Dataset excerpts
-=-=-=-=-

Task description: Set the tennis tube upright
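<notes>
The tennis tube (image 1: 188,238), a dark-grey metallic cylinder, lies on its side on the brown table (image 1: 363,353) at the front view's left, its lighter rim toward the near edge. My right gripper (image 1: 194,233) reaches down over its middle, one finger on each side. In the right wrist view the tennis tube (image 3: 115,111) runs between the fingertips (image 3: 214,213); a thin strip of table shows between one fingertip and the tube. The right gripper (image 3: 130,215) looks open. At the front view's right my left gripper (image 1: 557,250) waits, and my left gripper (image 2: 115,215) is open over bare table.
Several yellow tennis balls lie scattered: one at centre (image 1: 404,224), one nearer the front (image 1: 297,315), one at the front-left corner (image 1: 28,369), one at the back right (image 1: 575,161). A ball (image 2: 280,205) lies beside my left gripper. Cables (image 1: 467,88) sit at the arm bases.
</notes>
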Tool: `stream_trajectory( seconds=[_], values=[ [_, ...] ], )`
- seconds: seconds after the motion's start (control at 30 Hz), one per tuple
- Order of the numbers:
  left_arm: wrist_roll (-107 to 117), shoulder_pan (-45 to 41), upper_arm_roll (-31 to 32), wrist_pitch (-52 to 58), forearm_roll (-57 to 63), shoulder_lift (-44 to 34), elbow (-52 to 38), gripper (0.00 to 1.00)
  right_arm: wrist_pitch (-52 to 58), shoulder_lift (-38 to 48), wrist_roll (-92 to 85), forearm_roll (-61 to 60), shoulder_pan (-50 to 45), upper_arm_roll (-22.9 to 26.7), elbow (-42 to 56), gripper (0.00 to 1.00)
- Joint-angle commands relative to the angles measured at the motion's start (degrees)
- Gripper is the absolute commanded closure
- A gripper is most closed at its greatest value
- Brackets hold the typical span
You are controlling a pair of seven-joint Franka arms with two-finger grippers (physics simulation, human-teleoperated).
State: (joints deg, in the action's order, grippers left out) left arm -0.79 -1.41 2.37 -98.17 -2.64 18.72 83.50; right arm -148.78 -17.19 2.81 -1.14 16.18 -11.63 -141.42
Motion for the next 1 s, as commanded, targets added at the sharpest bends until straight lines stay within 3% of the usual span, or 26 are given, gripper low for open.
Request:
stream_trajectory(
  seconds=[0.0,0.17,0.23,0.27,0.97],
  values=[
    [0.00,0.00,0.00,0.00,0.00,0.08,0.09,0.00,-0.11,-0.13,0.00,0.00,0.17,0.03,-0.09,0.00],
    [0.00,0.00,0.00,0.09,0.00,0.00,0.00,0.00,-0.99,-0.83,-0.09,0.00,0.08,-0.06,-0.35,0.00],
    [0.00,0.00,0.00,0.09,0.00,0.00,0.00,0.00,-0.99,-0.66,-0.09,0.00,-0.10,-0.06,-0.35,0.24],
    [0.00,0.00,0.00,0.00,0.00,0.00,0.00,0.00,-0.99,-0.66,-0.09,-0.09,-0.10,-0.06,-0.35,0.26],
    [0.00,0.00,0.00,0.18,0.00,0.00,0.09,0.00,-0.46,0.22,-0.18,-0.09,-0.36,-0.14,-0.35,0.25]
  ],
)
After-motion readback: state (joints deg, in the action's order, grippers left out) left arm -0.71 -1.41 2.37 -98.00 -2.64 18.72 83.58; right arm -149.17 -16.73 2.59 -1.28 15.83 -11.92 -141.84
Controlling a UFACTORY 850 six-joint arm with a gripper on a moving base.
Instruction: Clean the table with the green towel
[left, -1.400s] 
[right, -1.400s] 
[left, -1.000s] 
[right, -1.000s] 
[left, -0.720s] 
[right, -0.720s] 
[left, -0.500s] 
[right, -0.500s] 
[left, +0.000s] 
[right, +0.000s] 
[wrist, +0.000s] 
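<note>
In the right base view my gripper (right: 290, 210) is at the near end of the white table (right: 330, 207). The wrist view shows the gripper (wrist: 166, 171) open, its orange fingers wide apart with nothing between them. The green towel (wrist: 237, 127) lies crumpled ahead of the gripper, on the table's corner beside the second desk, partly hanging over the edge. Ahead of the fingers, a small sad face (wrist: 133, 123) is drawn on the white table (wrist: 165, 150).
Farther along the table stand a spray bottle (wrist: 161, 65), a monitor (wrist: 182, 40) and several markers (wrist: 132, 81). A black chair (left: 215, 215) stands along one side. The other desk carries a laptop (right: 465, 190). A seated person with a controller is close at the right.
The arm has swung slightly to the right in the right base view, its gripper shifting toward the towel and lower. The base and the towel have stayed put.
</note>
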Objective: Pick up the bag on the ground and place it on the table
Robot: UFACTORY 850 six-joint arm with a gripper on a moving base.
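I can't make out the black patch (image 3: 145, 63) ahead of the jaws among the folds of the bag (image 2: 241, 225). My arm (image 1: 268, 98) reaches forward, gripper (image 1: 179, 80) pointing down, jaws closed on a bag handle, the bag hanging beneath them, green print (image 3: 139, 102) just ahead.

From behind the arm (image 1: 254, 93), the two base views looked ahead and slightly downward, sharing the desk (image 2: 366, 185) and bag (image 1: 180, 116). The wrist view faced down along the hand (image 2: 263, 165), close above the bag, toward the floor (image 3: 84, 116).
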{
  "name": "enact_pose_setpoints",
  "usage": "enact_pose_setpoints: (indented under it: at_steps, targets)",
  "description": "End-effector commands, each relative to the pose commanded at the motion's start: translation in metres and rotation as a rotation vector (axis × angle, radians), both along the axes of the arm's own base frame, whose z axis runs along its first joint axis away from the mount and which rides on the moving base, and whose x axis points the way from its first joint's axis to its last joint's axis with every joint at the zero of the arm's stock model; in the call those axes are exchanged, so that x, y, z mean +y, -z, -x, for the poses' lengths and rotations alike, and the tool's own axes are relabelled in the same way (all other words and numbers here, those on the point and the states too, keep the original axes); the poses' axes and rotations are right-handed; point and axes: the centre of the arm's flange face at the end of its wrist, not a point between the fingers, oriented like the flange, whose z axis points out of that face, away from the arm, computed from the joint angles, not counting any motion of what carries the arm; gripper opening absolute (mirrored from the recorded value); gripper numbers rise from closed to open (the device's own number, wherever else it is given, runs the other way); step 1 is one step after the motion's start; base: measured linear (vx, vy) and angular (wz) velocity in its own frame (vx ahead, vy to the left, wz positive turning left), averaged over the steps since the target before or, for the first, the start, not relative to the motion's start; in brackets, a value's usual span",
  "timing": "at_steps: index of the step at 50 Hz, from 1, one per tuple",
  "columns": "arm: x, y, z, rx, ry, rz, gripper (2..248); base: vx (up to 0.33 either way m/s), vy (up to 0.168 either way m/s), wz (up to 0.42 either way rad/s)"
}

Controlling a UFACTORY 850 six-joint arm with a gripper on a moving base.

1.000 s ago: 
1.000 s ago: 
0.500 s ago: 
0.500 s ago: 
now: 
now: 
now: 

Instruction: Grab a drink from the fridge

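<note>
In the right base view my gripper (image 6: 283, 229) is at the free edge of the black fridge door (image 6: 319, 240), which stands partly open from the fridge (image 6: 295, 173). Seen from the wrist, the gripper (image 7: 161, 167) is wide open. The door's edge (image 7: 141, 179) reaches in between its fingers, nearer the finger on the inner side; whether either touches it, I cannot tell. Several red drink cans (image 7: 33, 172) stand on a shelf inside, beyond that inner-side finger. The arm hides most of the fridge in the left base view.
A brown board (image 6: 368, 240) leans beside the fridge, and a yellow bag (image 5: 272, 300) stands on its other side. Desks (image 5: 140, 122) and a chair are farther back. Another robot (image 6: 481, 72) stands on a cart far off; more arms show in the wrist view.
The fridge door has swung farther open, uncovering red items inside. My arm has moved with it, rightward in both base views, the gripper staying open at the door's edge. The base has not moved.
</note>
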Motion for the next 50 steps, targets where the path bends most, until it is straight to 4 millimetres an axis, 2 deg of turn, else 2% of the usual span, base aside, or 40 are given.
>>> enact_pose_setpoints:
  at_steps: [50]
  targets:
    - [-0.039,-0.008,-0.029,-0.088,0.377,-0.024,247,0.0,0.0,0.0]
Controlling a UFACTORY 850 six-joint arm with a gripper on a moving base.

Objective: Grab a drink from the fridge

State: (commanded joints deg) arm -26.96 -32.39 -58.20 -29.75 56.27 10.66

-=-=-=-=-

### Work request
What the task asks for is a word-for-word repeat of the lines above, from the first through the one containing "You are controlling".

### Answer for this exercise
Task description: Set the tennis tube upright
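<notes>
The tennis tube (image 1: 188,238), a dark-grey metallic cylinder, lies on its side on the brown table (image 1: 363,353) at the front view's left, its lighter rim toward the near edge. My right gripper (image 1: 194,233) reaches down over its middle, one finger on each side. In the right wrist view the tennis tube (image 3: 115,111) runs between the fingertips (image 3: 214,213); a thin strip of table shows between one fingertip and the tube. The right gripper (image 3: 130,215) looks open. At the front view's right my left gripper (image 1: 557,250) waits, and my left gripper (image 2: 115,215) is open over bare table.
Several yellow tennis balls lie scattered: one at centre (image 1: 404,224), one nearer the front (image 1: 297,315), one at the front-left corner (image 1: 28,369), one at the back right (image 1: 575,161). A ball (image 2: 280,205) lies beside my left gripper. Cables (image 1: 467,88) sit at the arm bases.
</notes>
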Tool: `stream_trajectory( seconds=[_], values=[ [_, ...] ], )`
- seconds: seconds after the motion's start (control at 30 Hz), one per tuple
- Order of the numbers:
  left_arm: wrist_roll (-107 to 117), shoulder_pan (-45 to 41), upper_arm_roll (-31 to 32), wrist_pitch (-52 to 58), forearm_roll (-57 to 63), shoulder_lift (-44 to 34), elbow (-52 to 38), gripper (0.00 to 1.00)
  right_arm: wrist_pitch (-52 to 58), shoulder_lift (-38 to 48), wrist_roll (-92 to 85), forearm_roll (-61 to 60), shoulder_pan (-50 to 45), upper_arm_roll (-22.9 to 26.7), elbow (-42 to 56), gripper (0.00 to 1.00)
- Joint-angle commands relative to the angles measured at the motion's start (degrees)
- Gripper is the absolute commanded closure
- A gripper is most closed at its greatest value
- Brackets hold the typical span
You are controlling a pair of seven-joint Franka arms with two-finger grippers (physics simulation, human-teleoperated).

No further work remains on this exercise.